YOUR TASK: Each line below that contains the word "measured" must be copied.

>>>

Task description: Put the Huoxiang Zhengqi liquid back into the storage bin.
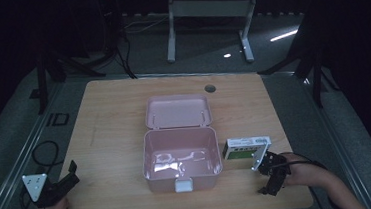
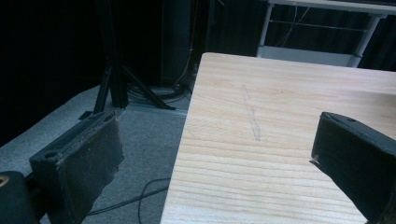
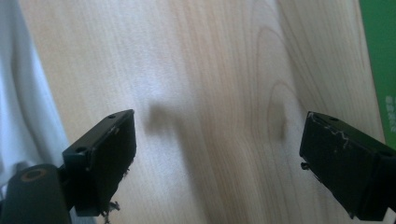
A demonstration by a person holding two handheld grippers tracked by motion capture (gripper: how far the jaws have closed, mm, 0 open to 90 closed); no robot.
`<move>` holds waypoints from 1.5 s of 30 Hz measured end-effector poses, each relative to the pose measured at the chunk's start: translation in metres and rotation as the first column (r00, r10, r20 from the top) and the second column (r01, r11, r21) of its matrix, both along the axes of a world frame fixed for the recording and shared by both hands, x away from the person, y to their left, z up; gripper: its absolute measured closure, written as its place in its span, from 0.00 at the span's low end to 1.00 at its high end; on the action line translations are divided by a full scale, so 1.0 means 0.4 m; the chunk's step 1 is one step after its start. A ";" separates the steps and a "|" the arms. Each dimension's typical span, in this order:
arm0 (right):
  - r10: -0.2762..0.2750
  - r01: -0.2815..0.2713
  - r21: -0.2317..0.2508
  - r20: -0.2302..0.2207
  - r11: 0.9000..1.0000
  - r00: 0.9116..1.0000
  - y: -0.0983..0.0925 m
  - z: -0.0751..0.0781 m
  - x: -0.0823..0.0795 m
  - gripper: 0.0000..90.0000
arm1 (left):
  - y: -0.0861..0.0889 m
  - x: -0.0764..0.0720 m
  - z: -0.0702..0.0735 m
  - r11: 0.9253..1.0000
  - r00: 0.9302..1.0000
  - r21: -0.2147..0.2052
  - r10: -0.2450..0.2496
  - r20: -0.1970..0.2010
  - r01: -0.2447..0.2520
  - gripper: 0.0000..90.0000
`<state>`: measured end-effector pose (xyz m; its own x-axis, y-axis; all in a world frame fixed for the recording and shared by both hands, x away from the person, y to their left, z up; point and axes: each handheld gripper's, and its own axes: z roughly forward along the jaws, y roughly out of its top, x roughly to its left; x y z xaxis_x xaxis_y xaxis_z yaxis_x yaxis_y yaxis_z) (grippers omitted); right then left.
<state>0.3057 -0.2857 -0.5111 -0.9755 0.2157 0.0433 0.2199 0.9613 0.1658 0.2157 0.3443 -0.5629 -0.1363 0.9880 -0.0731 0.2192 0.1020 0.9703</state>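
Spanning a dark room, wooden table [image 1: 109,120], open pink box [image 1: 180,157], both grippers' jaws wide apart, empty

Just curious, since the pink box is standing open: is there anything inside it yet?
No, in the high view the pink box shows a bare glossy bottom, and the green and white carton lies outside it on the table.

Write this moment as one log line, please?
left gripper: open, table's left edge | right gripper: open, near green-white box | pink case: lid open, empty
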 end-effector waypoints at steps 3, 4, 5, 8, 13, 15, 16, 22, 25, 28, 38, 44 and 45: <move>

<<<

EXERCISE OUTPUT:
`<move>` holds waypoints from 1.5 s of 30 Hz measured end-effector poses, each relative to the pose measured at the chunk's start: translation in metres and rotation as the first column (r00, r10, r20 from the top) and the second column (r01, r11, r21) of its matrix, both along the axes of a world frame fixed for the recording and shared by both hands, x away from the person, y to their left, z up; gripper: its absolute measured closure, written as its place in its span, from 0.00 at the span's low end to 1.00 at its high end; on the action line translations are divided by a full scale, so 1.0 means 0.4 m; the chunk's step 1 is one step after its start. A ";" separates the steps and a "|" the arms. Each dimension's typical span, in this order:
`<state>`: measured end-effector pose (xyz m; its own x-axis, y-axis; all in a world frame fixed for the recording and shared by both hands, x away from the person, y to their left, z up; point and axes: each handheld gripper's, and its own axes: z roughly forward along the jaws, y roughly out of its top, x roughly to its left; x y z xaxis_x xaxis_y xaxis_z yaxis_x yaxis_y yaxis_z) (grippers omitted); right then left.

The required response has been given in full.